▸ Problem details
Starting at the line with "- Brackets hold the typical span", set down each line of the entries below through the last one, exactly as it stands.

▸ Given data
☆ ☆ ☆
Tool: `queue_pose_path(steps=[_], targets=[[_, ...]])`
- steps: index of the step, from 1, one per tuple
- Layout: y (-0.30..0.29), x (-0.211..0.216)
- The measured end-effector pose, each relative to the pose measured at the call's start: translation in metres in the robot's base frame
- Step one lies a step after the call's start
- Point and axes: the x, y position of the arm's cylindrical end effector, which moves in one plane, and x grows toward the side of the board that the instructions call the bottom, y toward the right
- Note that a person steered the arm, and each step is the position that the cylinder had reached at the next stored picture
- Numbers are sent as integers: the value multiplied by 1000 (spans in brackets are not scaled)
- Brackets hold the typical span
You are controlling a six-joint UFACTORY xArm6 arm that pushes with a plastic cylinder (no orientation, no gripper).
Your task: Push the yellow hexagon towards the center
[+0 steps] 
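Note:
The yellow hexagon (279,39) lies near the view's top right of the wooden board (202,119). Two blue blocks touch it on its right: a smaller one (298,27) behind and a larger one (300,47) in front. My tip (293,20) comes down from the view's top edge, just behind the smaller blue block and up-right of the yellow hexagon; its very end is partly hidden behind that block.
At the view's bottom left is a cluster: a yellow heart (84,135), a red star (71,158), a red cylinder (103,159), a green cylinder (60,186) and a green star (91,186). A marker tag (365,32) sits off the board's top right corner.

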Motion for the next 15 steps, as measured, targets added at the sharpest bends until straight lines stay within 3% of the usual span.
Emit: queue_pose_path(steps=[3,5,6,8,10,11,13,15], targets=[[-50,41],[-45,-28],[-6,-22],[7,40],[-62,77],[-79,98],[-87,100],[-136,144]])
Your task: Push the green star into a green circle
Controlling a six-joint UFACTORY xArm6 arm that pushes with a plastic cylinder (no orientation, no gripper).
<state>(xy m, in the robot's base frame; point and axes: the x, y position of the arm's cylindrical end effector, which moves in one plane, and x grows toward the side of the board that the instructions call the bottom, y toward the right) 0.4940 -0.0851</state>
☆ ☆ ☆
▸ Result of the exercise
- Brackets hold the typical span
You are controlling a six-joint UFACTORY xArm6 arm that pushes with a plastic cylinder (no orientation, no gripper).
Your task: Push the yellow hexagon towards the center
[+0 steps] 
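Note:
The yellow hexagon (279,39) lies near the view's top right of the wooden board (202,119). Two blue blocks touch it on its right: a smaller one (298,27) behind and a larger one (300,47) in front. My tip (293,20) comes down from the view's top edge, just behind the smaller blue block and up-right of the yellow hexagon; its very end is partly hidden behind that block.
At the view's bottom left is a cluster: a yellow heart (84,135), a red star (71,158), a red cylinder (103,159), a green cylinder (60,186) and a green star (91,186). A marker tag (365,32) sits off the board's top right corner.
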
Motion for the next 15 steps, as measured, targets added at the sharpest bends until straight lines stay within 3% of the usual span.
Emit: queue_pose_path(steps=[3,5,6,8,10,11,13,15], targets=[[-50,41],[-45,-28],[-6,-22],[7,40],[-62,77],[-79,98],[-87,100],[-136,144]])
Your task: Push the green star into a green circle
Controlling a six-joint UFACTORY xArm6 arm that pushes with a plastic cylinder (no orientation, no gripper).
<state>(xy m, in the robot's base frame; point and axes: the x, y position of the arm's cylindrical end effector, which moves in one plane, and x grows toward the side of the board that the instructions call the bottom, y toward the right) 0.4940 -0.0851</state>

The exercise requires no additional answer.